[WHAT THE TASK REQUIRES] Please take the lines from the one holding "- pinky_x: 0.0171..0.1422" through the one holding "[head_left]" in the data below and copy them exactly.

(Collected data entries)
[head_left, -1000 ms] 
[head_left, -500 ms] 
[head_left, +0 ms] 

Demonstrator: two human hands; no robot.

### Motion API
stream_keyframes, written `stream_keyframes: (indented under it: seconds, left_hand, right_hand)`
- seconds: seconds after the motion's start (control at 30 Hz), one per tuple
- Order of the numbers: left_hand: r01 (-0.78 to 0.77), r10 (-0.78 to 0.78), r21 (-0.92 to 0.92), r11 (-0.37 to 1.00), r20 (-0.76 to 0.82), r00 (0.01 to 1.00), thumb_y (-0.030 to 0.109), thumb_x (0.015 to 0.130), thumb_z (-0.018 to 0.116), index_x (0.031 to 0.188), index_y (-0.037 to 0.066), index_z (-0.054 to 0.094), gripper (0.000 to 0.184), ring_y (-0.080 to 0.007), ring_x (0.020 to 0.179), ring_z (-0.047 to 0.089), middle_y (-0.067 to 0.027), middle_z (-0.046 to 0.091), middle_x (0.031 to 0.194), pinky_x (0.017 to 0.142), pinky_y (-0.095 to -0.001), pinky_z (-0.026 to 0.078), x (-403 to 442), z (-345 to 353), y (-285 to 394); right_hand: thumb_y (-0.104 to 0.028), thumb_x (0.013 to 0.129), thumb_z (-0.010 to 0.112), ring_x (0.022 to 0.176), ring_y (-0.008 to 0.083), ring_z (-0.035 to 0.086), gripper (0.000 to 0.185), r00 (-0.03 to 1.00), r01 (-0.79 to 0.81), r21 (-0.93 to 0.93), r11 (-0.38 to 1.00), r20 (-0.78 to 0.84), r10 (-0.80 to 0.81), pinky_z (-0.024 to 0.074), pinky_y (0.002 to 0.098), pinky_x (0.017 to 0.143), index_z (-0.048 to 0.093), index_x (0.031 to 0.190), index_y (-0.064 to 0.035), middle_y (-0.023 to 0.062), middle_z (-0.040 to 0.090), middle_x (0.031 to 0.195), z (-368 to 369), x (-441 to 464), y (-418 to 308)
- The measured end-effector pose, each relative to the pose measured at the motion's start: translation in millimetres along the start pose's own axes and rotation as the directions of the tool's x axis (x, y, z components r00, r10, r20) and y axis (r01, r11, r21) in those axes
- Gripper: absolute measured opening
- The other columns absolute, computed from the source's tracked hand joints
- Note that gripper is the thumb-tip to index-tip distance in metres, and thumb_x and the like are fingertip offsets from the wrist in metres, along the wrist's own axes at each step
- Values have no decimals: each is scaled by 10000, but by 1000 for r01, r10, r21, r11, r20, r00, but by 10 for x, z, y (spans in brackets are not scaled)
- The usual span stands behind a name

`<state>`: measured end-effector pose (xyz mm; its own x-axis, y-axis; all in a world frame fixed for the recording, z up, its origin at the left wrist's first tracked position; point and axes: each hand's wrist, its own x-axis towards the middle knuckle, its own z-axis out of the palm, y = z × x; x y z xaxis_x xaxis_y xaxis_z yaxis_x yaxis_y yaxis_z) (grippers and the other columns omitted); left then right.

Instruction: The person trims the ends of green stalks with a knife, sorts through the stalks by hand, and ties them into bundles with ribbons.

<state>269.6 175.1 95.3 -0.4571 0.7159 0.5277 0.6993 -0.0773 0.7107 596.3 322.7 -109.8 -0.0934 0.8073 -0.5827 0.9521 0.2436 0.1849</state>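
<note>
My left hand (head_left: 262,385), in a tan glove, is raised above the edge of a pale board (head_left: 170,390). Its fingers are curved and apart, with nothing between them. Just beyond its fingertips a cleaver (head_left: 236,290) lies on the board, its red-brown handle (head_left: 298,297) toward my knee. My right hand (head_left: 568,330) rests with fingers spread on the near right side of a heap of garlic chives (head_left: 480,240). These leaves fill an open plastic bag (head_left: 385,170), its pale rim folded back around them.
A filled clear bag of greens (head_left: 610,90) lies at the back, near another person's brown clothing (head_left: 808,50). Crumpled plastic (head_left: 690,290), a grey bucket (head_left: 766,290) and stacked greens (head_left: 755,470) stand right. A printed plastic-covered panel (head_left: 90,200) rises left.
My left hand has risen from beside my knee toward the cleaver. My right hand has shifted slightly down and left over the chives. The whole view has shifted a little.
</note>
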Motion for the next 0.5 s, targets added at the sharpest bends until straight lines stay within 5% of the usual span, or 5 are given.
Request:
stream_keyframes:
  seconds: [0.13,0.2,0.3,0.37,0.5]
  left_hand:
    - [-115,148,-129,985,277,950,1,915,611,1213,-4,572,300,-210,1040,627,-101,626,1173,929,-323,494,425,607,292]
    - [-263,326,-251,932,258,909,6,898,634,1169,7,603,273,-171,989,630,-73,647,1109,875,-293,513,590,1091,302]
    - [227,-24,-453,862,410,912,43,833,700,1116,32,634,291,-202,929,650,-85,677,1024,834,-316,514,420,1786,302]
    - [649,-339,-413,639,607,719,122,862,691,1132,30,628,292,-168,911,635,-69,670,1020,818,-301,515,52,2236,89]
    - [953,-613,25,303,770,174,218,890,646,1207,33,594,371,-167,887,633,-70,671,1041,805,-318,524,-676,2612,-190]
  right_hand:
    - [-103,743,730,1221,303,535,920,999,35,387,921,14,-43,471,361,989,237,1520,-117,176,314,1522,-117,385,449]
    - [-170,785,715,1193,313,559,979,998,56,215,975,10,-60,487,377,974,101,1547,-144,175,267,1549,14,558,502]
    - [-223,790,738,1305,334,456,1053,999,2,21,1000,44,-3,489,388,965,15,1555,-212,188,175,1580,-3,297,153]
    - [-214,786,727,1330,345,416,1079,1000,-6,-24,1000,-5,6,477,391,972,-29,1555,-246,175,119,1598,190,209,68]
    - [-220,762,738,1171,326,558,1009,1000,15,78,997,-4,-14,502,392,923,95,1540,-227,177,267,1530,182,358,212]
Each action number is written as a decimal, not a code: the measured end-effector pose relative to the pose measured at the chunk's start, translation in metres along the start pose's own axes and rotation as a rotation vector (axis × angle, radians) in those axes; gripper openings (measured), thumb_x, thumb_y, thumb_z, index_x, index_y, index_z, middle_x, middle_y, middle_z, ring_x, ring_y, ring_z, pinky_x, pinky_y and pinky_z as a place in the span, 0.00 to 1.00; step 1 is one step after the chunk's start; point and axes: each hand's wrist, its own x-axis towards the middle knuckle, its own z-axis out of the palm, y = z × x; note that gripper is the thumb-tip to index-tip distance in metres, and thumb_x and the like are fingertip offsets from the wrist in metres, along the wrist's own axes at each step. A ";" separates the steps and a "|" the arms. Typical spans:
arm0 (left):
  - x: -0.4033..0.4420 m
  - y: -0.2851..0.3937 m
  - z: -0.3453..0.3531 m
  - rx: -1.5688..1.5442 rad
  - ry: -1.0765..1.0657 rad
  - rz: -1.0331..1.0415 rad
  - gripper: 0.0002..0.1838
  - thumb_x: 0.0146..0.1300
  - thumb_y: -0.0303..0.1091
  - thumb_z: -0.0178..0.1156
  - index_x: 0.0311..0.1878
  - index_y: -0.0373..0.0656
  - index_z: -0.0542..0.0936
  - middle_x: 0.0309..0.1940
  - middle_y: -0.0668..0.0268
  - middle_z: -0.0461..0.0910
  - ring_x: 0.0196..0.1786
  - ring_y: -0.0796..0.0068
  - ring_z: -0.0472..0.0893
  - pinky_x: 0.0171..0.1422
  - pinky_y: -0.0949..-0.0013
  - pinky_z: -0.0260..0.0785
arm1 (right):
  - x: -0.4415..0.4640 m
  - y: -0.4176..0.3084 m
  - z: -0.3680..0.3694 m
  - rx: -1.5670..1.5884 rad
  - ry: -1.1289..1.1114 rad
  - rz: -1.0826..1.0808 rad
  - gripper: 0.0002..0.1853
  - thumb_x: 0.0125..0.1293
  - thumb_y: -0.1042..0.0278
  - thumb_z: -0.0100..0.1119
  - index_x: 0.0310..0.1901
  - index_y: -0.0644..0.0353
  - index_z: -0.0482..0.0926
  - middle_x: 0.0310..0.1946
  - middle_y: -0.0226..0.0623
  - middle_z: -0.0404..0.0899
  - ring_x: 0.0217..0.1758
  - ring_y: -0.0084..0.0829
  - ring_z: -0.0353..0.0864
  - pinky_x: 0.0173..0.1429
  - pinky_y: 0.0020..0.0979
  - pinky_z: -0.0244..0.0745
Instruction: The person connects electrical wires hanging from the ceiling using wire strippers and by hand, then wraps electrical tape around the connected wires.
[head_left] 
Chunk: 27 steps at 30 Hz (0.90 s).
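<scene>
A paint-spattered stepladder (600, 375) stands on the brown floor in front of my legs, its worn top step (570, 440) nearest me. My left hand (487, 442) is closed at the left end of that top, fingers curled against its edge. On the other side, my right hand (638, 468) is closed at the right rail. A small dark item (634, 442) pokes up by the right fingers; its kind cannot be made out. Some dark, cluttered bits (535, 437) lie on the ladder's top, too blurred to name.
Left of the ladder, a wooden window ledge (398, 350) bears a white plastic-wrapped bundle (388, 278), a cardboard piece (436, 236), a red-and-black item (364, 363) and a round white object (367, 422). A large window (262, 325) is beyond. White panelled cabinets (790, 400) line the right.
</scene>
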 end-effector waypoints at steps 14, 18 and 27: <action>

[TASK ANSWER]
  - pinky_x: 0.0171..0.1422
  - pinky_y: -0.0949..-0.0013
  - pinky_z: -0.0260..0.0785
arm1 (right):
  - x: -0.4415..0.4640 m
  - y: -0.4176..0.3084 m
  - z: -0.3680..0.3694 m
  - rx: -1.5670..1.5884 rad
  - ry: -1.1289..1.1114 rad
  - rz: -1.0826..1.0808 rad
  - gripper: 0.0002..0.1853
  - thumb_x: 0.0125..0.1293
  - thumb_y: -0.1042..0.0278
  - thumb_z: -0.0100..0.1119
  - index_x: 0.0310..0.1901
  - index_y: -0.0644..0.0353
  - index_z: -0.0482..0.0926
  - middle_x: 0.0310..0.1946
  - middle_y: -0.0226..0.0623
  - middle_z: -0.0404..0.0899
  - ring_x: 0.0217..0.1758
  - ring_y: -0.0084..0.0829
  - ring_z: -0.0353..0.0864
  - pinky_x: 0.0173..0.1429
  - pinky_y: 0.0020..0.0979
  - pinky_z: -0.0244..0.0745
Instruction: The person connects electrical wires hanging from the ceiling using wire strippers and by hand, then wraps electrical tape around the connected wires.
[head_left] 

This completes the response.